Task to complete —
In the data below, one line contains "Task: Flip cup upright" and a later one contains "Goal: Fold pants". Print both, with every line between them, exactly and alone.

[Dataset items]
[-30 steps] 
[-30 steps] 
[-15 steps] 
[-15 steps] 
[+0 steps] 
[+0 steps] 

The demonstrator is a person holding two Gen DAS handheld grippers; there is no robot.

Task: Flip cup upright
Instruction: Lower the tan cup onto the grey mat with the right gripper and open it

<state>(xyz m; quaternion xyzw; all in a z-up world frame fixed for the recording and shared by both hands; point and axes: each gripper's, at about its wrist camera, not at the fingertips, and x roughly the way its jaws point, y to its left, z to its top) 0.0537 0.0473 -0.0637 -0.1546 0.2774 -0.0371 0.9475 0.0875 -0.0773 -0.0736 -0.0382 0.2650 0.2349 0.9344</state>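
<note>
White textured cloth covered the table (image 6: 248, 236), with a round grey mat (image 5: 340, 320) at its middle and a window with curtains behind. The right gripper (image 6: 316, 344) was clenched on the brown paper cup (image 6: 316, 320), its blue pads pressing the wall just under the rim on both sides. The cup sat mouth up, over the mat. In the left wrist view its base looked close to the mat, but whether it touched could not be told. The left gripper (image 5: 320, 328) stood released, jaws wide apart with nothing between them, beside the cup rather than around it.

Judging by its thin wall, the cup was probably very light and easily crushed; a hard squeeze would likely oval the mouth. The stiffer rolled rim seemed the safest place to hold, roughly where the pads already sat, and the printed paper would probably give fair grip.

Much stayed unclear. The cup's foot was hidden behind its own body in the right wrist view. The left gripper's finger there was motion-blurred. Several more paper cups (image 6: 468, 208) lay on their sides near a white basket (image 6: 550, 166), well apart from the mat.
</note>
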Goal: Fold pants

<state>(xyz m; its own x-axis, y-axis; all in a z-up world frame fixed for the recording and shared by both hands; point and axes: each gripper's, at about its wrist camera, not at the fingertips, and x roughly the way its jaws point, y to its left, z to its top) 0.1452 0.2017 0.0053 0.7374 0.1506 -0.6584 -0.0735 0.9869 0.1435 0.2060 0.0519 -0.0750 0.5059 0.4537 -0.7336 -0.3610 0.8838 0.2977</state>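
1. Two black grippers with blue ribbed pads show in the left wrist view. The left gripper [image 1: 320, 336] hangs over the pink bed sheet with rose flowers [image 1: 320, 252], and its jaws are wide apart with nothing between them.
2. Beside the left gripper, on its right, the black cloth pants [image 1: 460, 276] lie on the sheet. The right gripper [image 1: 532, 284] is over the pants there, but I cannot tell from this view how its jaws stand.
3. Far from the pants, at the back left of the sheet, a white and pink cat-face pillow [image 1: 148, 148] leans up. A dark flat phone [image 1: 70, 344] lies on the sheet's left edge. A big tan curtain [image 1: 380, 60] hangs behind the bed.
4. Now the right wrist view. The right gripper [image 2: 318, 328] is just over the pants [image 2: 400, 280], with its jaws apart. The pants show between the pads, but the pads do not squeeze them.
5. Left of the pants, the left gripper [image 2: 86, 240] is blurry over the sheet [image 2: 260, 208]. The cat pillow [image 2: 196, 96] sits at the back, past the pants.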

Response —
Task: Flip cup upright
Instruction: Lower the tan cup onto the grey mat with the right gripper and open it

<state>(xyz m; quaternion xyzw; all in a z-up world frame fixed for the recording and shared by both hands; point and axes: each gripper's, at about its wrist camera, not at the fingertips, and x roughly the way its jaws point, y to its left, z to its top) 0.0537 0.0473 -0.0637 -0.1546 0.2774 -0.0371 0.9475 0.0875 -0.0773 -0.0736 -0.0382 0.2650 0.2349 0.9344</state>
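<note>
White textured cloth covered the table (image 6: 248, 236), with a round grey mat (image 5: 340, 320) at its middle and a window with curtains behind. The right gripper (image 6: 316, 344) was clenched on the brown paper cup (image 6: 316, 320), its blue pads pressing the wall just under the rim on both sides. The cup sat mouth up, over the mat. In the left wrist view its base looked close to the mat, but whether it touched could not be told. The left gripper (image 5: 320, 328) stood released, jaws wide apart with nothing between them, beside the cup rather than around it.

Judging by its thin wall, the cup was probably very light and easily crushed; a hard squeeze would likely oval the mouth. The stiffer rolled rim seemed the safest place to hold, roughly where the pads already sat, and the printed paper would probably give fair grip.

Much stayed unclear. The cup's foot was hidden behind its own body in the right wrist view. The left gripper's finger there was motion-blurred. Several more paper cups (image 6: 468, 208) lay on their sides near a white basket (image 6: 550, 166), well apart from the mat.
</note>
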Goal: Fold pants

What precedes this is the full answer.